If your cannot accept the possibility of angelic visitation, then your attitude towards Mary, whom some Christians said was the Mother of god, would be questioned?
So, because I can discern true from false, you think I am incapable of seeing the truth? Interesting perspective.
If you want me to be blunt, rather than working it out for yourself, as I hoped you might, then I will.
From the point of view of mainstream Christainity, Mohammed is
not a prophet. Not to Christians, or to the world, and possibly not at all. The best we can ever say (and not every Christian would say even this much) is that Mohammed is a prophet, of a kind, to the arabs, and then by extension to his own followers, and his faith is a distinctly arab one; a primitive mishmash deriving from Hindu, Jewish and Christian elements. He has nothing whatever to say to mainstream Judaism, to mainstream Christianity, nor even to those of a humanitarian focus wanting to find leaders of credibility, great morality and humanity, such as for example Gandhi. Gandhi gets a very high 9.5/10 from me, perhaps more. Mohammed would not score beyond 2 (although some of his followers would score far higher, in my view). Buddha, 8. Christ, 10.

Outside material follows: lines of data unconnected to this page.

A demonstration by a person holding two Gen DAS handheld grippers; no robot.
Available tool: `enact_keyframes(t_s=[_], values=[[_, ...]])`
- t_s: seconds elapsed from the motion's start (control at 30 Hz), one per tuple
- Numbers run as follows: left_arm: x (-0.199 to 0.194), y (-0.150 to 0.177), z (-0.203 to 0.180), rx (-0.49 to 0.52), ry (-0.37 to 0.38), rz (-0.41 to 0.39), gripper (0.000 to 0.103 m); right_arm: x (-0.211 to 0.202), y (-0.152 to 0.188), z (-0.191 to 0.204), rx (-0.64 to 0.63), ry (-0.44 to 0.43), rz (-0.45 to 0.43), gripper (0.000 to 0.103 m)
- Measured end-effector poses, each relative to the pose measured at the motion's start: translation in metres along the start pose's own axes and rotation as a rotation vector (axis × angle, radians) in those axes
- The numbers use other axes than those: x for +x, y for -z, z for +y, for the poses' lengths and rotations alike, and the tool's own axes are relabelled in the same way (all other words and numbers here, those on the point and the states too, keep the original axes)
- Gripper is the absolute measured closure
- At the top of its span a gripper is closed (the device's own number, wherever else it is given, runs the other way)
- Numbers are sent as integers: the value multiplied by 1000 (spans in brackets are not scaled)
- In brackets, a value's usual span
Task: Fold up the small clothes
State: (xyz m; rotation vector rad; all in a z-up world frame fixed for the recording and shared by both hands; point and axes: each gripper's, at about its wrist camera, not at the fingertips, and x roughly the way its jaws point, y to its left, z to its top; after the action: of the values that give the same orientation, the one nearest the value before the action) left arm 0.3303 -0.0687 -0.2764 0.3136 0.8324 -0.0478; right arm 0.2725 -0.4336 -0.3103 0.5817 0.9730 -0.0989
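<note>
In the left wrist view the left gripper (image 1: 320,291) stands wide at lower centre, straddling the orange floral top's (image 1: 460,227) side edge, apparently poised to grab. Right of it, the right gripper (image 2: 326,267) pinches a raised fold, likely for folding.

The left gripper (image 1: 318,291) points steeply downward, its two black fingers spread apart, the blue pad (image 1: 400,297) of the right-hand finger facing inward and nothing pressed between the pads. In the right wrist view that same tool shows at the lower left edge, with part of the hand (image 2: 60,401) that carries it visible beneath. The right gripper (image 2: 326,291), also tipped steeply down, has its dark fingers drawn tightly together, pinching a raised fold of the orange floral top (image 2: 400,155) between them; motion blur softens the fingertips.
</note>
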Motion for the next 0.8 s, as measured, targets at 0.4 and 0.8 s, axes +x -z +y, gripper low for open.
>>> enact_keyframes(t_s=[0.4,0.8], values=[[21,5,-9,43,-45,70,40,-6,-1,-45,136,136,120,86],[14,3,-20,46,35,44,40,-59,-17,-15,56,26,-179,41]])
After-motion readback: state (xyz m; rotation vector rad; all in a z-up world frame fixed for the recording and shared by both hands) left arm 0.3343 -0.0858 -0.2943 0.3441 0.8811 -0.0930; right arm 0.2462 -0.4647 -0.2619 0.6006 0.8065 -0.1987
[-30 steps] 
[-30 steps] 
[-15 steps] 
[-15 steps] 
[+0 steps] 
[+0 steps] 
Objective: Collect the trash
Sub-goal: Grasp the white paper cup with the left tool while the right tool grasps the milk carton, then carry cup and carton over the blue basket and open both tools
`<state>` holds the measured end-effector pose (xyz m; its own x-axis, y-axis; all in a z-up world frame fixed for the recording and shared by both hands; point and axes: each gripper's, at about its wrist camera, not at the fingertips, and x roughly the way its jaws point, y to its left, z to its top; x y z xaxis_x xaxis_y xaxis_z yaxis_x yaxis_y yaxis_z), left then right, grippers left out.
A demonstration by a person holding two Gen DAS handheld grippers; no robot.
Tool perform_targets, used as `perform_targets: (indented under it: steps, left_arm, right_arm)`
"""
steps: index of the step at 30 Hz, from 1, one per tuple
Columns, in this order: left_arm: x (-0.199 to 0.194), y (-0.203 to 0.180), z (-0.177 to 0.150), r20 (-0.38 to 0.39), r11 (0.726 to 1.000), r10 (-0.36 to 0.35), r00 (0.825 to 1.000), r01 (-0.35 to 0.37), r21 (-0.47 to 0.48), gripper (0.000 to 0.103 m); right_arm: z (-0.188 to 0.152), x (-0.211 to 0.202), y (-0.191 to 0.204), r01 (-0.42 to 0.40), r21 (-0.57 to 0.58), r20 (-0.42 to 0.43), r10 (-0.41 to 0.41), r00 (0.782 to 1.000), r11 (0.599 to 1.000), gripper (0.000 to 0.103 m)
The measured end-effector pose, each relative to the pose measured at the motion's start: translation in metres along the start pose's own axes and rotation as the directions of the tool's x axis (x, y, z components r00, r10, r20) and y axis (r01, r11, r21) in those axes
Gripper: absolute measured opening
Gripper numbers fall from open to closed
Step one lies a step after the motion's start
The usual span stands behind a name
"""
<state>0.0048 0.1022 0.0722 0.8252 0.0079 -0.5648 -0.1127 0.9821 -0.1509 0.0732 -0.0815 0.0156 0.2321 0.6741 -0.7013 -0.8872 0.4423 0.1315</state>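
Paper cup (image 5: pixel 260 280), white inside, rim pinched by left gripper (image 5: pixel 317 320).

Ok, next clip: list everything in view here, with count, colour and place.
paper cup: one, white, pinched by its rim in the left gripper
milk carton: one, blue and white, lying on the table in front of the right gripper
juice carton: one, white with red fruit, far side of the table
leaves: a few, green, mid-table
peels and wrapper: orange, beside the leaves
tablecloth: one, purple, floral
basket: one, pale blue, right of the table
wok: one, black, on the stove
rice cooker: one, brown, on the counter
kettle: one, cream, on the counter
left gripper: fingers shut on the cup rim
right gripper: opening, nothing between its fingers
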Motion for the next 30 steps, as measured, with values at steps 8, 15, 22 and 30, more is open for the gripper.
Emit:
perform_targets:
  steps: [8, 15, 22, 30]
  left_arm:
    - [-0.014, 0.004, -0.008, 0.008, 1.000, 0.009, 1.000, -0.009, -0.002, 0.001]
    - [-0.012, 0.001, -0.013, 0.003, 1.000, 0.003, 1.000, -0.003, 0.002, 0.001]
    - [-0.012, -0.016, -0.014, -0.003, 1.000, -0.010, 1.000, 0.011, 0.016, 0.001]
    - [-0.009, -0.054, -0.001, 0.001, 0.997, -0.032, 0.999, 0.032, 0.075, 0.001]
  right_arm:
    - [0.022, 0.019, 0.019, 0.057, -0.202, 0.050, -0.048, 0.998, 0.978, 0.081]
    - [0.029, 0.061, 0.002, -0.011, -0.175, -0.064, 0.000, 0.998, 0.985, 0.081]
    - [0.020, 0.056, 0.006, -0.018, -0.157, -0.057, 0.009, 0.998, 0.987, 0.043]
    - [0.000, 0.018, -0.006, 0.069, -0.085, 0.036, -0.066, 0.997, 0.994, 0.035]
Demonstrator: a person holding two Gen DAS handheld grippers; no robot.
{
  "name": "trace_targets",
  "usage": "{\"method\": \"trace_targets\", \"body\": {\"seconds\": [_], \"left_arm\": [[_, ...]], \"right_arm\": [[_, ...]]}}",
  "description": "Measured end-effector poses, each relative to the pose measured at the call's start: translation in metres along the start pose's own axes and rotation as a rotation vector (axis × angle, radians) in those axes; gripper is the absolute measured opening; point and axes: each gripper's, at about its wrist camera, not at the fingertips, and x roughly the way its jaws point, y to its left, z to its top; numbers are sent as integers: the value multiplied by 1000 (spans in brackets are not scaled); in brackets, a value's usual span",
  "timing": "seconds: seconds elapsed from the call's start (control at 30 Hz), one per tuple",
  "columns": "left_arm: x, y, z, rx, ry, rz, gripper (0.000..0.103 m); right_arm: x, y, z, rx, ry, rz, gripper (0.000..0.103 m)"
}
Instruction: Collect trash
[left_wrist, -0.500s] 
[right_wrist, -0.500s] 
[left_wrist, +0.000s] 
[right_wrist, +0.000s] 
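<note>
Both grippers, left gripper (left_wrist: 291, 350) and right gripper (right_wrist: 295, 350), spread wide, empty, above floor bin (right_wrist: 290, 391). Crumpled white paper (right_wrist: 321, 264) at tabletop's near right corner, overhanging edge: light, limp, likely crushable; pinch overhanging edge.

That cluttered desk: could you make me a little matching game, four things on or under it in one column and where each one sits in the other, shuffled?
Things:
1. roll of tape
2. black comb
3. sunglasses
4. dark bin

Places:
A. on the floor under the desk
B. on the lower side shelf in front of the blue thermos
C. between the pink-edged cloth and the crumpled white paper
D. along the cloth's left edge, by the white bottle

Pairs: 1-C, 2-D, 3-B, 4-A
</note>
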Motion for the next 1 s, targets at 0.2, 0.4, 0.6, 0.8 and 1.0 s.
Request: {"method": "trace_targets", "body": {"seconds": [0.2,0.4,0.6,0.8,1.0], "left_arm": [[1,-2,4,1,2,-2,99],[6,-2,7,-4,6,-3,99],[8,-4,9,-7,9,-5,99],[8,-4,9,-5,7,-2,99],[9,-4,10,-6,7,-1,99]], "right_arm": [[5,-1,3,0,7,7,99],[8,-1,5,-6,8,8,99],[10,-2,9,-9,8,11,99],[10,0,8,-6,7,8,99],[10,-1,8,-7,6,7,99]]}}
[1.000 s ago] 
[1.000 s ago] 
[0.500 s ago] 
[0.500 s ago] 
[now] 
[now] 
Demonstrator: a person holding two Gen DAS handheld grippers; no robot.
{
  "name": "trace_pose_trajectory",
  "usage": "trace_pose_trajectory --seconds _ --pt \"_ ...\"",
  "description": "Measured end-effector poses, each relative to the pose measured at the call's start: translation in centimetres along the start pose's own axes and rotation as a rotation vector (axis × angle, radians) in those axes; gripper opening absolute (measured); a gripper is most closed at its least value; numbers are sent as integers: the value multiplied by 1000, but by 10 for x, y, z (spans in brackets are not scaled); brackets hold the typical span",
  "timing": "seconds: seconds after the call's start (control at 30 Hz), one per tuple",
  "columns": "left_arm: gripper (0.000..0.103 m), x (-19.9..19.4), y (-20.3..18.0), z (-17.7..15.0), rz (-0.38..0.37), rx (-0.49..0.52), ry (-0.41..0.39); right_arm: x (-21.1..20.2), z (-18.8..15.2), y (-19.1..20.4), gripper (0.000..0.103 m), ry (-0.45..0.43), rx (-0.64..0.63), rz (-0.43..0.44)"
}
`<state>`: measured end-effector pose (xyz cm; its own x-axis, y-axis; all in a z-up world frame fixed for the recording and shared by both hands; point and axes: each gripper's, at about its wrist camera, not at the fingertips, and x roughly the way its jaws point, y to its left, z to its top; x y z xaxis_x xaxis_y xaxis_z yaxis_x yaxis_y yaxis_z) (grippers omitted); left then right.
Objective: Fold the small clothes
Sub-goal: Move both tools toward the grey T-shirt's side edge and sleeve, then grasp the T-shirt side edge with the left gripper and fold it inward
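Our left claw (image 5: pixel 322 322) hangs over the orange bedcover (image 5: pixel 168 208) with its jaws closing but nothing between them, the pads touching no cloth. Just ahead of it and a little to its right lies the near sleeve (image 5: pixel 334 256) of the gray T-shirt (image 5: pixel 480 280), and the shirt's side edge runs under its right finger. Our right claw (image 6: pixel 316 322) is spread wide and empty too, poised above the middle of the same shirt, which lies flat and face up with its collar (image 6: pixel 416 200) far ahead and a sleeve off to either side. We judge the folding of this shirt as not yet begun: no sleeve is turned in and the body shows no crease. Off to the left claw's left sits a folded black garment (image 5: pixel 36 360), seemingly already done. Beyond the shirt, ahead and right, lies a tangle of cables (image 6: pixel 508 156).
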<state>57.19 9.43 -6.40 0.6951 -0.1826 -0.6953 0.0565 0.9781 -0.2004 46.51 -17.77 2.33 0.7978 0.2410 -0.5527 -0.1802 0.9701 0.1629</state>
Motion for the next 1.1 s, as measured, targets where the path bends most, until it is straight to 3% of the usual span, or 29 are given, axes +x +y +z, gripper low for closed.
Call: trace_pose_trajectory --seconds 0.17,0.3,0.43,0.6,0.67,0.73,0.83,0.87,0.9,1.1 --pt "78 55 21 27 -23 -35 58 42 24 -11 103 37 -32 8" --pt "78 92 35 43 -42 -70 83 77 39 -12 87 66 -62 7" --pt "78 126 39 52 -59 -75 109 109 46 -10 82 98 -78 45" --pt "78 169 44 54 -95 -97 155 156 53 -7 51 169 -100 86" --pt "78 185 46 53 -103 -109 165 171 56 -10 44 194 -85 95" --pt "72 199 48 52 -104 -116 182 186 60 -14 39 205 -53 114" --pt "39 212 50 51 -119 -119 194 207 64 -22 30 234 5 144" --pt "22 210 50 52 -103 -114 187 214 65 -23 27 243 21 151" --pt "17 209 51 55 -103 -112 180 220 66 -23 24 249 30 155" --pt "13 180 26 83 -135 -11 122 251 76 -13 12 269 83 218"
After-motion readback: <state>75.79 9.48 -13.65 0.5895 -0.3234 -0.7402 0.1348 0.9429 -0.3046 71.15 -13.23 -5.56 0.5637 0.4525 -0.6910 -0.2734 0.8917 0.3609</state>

This is exactly paralelled in Judaism. Christians claim Christ as a the Son of David and the Son of God. We say he is in the direct line of descent from Abraham. Jews on the other hand say he is nothing of the kind; he is not even a prophet.
To be honest, as a Christian I have a lot more sympathy for the Jewish position, that their Messiah is still awaited, than with the Moslem one, which is that our whole faith has to be denied, and Christ reduced to the level of a prophet, in order to receive honour. That kind of honour is no honour at all.
I do not find the message of the Koran convincing, not least because of the lifestyle and example of the man who composed it. And there I will draw a line, because I do not think any purpose is served in spelling out exactly why this is.
The angel Gabriel appeared to Mary, and announced to her that she would bear a Son who would be the Son of God, conceived by the Holy Spirit.
Whoever and whatever appeared to Mohammed did not have the knowledge of our faith that would necessarily follow from an angelic visitation and therefore his whole message is called into question; the evidence quite simply is against it, in the same way as the evidence for the 'angelic' message to Joseph Smith about the ancient Egyptians travelling to America and becoming the native Americans is called into question by this assertion being complete gibberish.
None of this prevents people from believing either, if they choose to do so. But it does prevent informed people of other faiths being able to suspend disbelief enough to be fooled in the same way.